Artificial intelligence predicts the shape of human proteins and opens a new era in biology - the counter

Scientists announced in Nature magazine the availability of the largest protein database that form the structures of life, which "will fundamentally change research in biology," according to specialists.

Fundamental pieces of life, the structure of each protein, which depends on the amino acids that compose it, define what it does and how it does, so that determine it provides valuable information to understand biological processes, advance various fields to investigate andcould serve for drug development.

Google Deepmind

The DEEPMIND company and the European Laboratory of Molecular Biology (EMBL) have used the Alphafold artificial intelligence system to publish the most complete and precise database of the predictions of the structures of human proteins.

Each cell of a living organism executes its function with the help of proteins that permanently instructions to keep the cell in good health and combat infections.Unlike genome - the sequence of genes that codify cell life - the human proteoming permanently changes in response to genetic instructions and exterior stimuli.

Understanding the functioning of proteins, through the way they adopt inside the cells, is a real challenge.

Only 17 % of the human proteom components are known

Scientists have applied to determine their precise function through experiments.But after 50 years of research, only 17 % of amino acids, or human proteom components are known.

Inteligencia artificial predice la forma de las proteínas humanas y abre nueva era en la biología - El Mostrador

Google Deepmind researchers and the European Molecular Biology Laboratory (EMBL) revealed on Thursday a free access database, 20.000 proteins manifested by the human genome.To which 350 are added.000 proteins of 20 organisms, such as bacteria or mice, used for research.

Alphafold: Automatic Learning Program

This base was obtained thanks to an automatic learning program capable of precisely predicting the shape of a protein from its amino acid sequence.

The Alphafold program trained with 170.000 known protein structures and then predicted the form of 58 % of all human protein proteins, which most doubled the number of human protein structures known precisely.

Of these, the position of a subset of 35.7 % was predicted with a "very high" degree of trust, which is twice the number covered by experimental structures, explained the magazine.

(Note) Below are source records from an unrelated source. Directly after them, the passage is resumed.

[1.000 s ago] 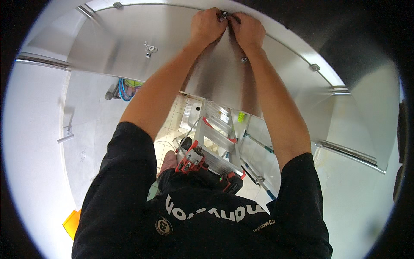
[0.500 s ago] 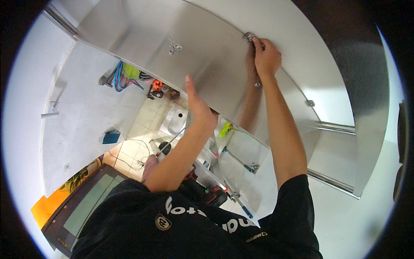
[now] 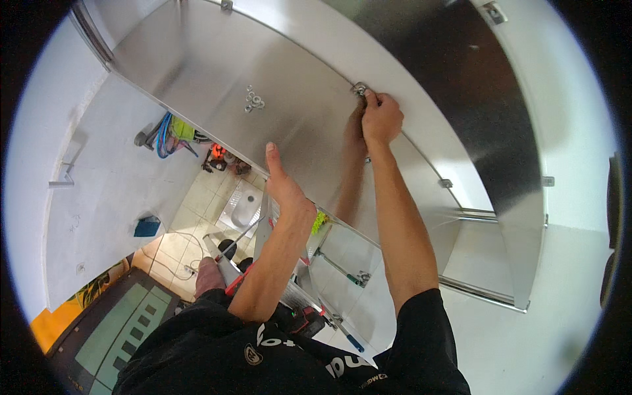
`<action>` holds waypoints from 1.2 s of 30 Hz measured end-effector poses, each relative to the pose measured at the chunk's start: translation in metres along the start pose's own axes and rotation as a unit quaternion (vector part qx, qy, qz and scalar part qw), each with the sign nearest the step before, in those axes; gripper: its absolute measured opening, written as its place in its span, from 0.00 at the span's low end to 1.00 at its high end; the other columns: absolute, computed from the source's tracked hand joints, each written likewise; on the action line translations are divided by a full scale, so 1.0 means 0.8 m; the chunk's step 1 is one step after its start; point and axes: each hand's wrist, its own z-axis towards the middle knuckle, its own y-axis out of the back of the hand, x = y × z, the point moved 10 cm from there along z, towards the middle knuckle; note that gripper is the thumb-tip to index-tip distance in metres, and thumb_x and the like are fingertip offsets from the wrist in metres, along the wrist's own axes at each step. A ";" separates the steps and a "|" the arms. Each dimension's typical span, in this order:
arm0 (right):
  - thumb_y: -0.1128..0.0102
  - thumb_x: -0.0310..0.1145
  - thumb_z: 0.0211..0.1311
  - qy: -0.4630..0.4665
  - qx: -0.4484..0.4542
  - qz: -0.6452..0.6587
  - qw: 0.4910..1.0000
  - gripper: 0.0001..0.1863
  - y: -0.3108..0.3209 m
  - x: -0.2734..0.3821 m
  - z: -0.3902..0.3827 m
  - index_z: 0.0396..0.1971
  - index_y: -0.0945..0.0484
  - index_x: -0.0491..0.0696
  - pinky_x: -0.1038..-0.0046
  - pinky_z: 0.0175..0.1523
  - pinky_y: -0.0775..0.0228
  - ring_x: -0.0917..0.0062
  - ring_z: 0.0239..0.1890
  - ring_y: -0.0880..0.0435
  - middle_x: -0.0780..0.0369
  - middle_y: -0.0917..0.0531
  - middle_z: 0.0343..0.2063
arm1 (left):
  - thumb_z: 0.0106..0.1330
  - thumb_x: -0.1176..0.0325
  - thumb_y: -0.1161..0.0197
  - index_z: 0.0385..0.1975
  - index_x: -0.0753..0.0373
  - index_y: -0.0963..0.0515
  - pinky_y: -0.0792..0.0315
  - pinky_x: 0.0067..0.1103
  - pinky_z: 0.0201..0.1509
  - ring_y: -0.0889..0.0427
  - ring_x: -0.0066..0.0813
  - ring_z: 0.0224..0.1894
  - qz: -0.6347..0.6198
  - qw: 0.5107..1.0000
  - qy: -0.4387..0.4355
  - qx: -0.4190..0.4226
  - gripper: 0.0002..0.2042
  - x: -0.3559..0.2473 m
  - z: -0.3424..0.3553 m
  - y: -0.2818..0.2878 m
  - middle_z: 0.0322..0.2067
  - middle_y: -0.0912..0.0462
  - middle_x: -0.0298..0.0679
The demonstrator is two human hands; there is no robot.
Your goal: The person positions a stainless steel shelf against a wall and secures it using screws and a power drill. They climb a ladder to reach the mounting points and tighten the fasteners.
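Observation:
A long brushed-steel shelf (image 3: 197, 66) spans the view in front of me. My left hand (image 3: 287, 194) is closed over its near edge, thumb lying on top and the other fingers hidden beneath. At the far edge, my right hand (image 3: 383, 120) pinches a small metal fastener at a bracket (image 3: 359, 87). The fingers partly cover that fastener. Several loose nuts and washers (image 3: 254, 101) lie in a cluster on the shelf, left of my right hand. A single small piece of hardware (image 3: 368, 160) sits beside my right forearm.
A second bracket (image 3: 446, 184) is farther right along the edge. Below are a ladder (image 3: 227, 270), a white squat toilet (image 3: 243, 205), a red and black power tool (image 3: 308, 320) and a green-handled tool (image 3: 339, 268). A dark panelled door (image 3: 118, 322) is at lower left.
The whole view has shifted, so the shelf and both hands appear lower and farther left. My right hand is still at the same bracket, and my left still grips the near edge.

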 end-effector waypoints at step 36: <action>0.30 0.50 0.65 0.031 -0.059 0.067 0.996 0.21 -0.014 -0.008 0.008 0.39 0.11 0.45 0.57 0.53 0.20 0.55 0.45 0.10 0.53 0.09 0.39 | 0.67 0.39 0.30 0.67 0.65 0.24 0.27 0.27 0.62 0.20 0.28 0.56 0.045 0.996 0.019 -0.081 0.39 0.019 0.008 0.021 0.59 0.19 0.37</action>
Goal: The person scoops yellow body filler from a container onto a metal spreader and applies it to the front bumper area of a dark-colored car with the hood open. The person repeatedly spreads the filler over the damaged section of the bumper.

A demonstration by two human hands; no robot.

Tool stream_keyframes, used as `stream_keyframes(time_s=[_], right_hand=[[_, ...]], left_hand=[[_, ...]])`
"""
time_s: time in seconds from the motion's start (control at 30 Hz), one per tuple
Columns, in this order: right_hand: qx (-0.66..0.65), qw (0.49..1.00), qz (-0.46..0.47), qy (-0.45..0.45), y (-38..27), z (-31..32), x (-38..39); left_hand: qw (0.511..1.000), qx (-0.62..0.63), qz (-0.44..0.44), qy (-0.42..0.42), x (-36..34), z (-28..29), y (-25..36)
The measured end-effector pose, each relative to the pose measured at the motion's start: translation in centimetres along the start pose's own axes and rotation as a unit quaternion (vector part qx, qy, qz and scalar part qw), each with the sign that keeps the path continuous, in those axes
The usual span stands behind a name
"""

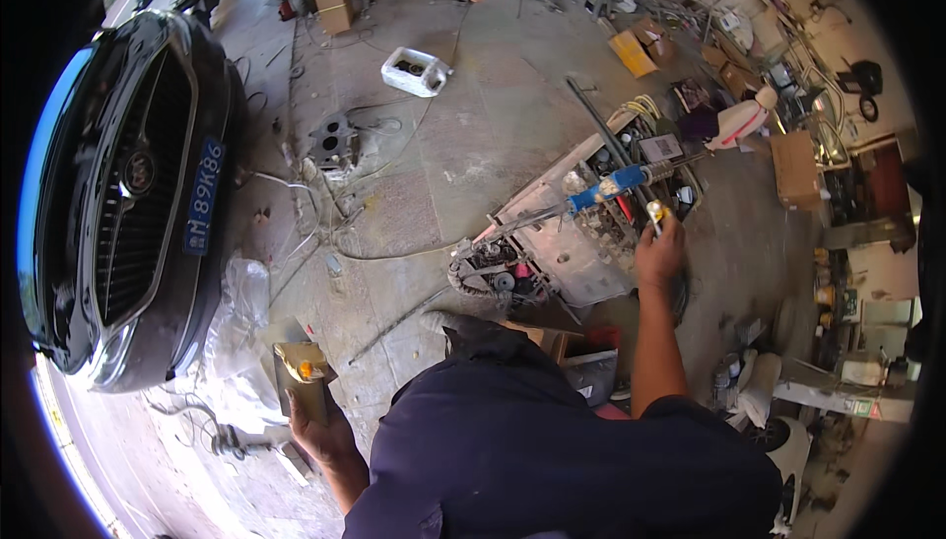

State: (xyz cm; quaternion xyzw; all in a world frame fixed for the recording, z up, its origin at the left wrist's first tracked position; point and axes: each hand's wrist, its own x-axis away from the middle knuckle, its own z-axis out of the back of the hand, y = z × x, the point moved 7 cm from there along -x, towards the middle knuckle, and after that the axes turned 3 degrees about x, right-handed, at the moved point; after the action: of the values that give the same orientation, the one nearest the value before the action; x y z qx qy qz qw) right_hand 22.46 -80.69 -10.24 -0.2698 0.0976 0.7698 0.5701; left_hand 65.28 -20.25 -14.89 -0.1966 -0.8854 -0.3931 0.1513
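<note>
Left grip (321, 433) clasped a flat board (311, 399) w/ an orange blob (306, 370), L of the torso (532, 440); right grip (661, 251) pinched a sm. yellow-white item (656, 210) nr the cluttered stand (583, 271). Tilting the board could've slid the blob off.

We have two things here. Flat olive-grey board (311, 401), near left, gripped at its near end by the left hand (323, 433); long side runs roughly near to far, coated face visible to us. On its far part we note a cream-yellow smear (294, 353) with a bright orange blob (306, 370) on it, not blended in. Second, a small white-and-yellow object (655, 211), farther off and right, pinched in the right hand (662, 255); too small for us to tell the kind. The two are well apart.
</note>
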Motion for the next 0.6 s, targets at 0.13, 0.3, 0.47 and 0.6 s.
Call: stream_keyframes(time_s=[0.13, 0.3, 0.47, 0.6], right_hand=[[0.069, 0.994, 0.016, -0.078, 0.7, -3.5, 2.0], [0.005, 0.998, 0.006, -0.061, -0.8, -2.5, 3.5], [-0.246, 0.965, -0.047, -0.079, -8.9, 0.4, 5.1], [-0.535, 0.775, 0.036, -0.335, -27.7, 0.5, 10.5]], left_hand=[[0.999, -0.037, 0.005, -0.03, -1.1, -4.7, -0.8], [0.999, 0.025, 0.024, -0.032, -0.8, -6.8, -0.3], [1.0, -0.005, -0.013, 0.025, -0.3, -3.2, 1.4], [0.991, 0.101, 0.074, -0.054, 1.5, -3.5, 1.7]])
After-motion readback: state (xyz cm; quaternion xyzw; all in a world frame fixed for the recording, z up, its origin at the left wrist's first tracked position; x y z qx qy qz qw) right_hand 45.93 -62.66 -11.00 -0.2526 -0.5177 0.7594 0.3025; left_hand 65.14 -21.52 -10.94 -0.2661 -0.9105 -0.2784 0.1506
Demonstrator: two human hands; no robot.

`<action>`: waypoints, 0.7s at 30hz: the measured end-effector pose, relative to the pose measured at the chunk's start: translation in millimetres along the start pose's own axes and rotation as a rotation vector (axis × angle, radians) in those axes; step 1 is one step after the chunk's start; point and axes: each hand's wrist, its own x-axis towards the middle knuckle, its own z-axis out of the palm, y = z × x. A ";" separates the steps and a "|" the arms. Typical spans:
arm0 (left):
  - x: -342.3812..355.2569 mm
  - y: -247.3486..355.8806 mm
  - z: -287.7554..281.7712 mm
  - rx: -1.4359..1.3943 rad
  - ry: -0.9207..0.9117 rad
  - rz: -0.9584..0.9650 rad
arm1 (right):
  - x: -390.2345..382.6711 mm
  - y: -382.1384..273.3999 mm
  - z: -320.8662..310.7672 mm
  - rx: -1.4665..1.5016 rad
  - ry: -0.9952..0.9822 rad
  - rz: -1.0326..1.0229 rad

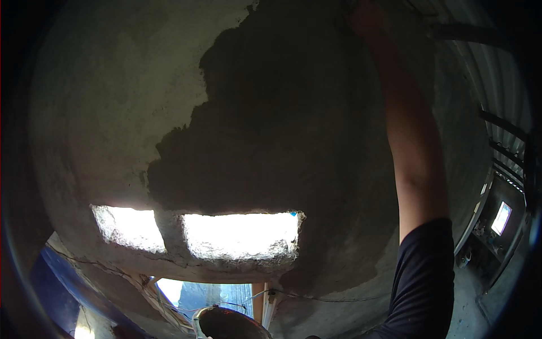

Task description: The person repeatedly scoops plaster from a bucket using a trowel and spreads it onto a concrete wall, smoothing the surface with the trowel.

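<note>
Head view looks up at a grey wall (101, 113) bearing a broad patch of dark wet plaster (271, 124) above two bright openings (240, 234). Right hand (367, 20) reaches up against the plaster's top edge; its grip cannot be told. A pan (226, 325) shows at bottom.

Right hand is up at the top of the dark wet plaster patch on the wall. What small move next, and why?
Probably draw the right hand leftward along the top of the dark wet plaster: its left edge is ragged against the pale dry wall, so the coat likely needs spreading there. Whether the hand holds a tool is hidden.
</note>
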 end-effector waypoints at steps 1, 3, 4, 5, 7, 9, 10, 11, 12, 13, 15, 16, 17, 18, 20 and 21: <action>4.4 0.2 2.1 -0.005 -0.013 0.016 | 14.1 10.2 2.4 -0.097 -0.017 -0.005; 8.8 -1.4 5.7 -0.015 0.008 0.010 | -14.3 -15.4 -7.4 -0.073 -0.061 -0.041; 10.0 -4.5 6.3 -0.018 0.009 0.009 | -26.1 -22.5 -13.3 -0.071 -0.113 -0.073; 14.2 -7.1 7.8 -0.020 -0.002 0.021 | -17.6 -3.2 4.6 -0.115 -0.086 -0.290; 17.1 -7.3 14.4 -0.029 -0.017 0.026 | -34.6 3.8 23.9 -0.030 0.038 -0.609; 14.9 -11.5 16.9 -0.037 -0.009 0.009 | -92.4 -22.2 20.8 0.120 0.137 -0.709; 14.0 -14.4 16.7 -0.039 -0.011 0.006 | -108.9 -26.0 17.3 0.172 0.162 -0.818; 15.8 -16.6 16.5 -0.038 -0.021 0.009 | -116.6 -23.6 15.9 0.217 0.183 -0.922; 16.8 -19.2 15.5 -0.036 -0.025 0.009 | -112.8 -17.7 16.6 0.214 0.180 -0.919; 17.0 -22.4 13.6 -0.036 -0.023 0.006 | -101.4 -7.9 18.7 0.216 0.145 -0.853; 20.1 -25.9 15.3 -0.034 -0.049 0.018 | -52.1 40.6 21.0 0.146 0.125 -0.633; 20.1 -29.4 14.0 -0.035 -0.062 0.022 | -27.4 60.1 19.7 0.092 0.144 -0.482; 19.8 -32.9 10.7 -0.035 -0.048 0.008 | -31.2 37.1 -6.7 0.145 -0.030 -0.189; 19.8 -35.9 9.4 -0.037 -0.045 0.005 | -35.2 20.8 -41.9 0.180 -0.200 0.108; 23.2 -38.6 11.4 -0.043 -0.082 0.030 | 12.0 102.1 12.3 0.022 0.027 -0.085; 24.4 -38.2 13.0 -0.045 -0.105 0.040 | 27.3 134.4 29.1 -0.122 0.237 -0.289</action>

Large -scale structures prediction

The researchers consider that the prediction of large -scale and precise structures will become "an important tool that will allow you to address new scientific issues from a structural perspective", and Alphafold's predictions will help to clarify even more the role of proteins.

"We believe that this is the most significant contribution that artificial intelligence has done to the progress of scientific knowledge to date, and is a great example of the types of benefits that artificial intelligence can contribute to society," according to the founder of Deepmind, Demis Hassabis, British firm that belongs to Alphabet, Google Matrix.

The use of artificial intelligence, with its ability to computationally predict the shape of a protein from its amino acid sequence, allows you not to have to determine experimentally with the use of laborious and sometimes expensive techniques.

GENETIC DISEASE RESEARCH

The potential applications of these data go from research on genetic diseases to drought -resistant harvest engineering.

According to Paul Nurse, Nobel Prize in Medicine and director of the Francis Crick Institute, this advance is "a great step for biology innovation".

John McGeehan, director of the Enzyme Innovation Center at the University of Portsmouth, stressed that "what he took months and years to be fulfilled was carried out in a weekend by Alphafold".

The ability to predict with a computer program the shape of a protein from its sequence of loved acids is already being applied in some sectors of the investigation.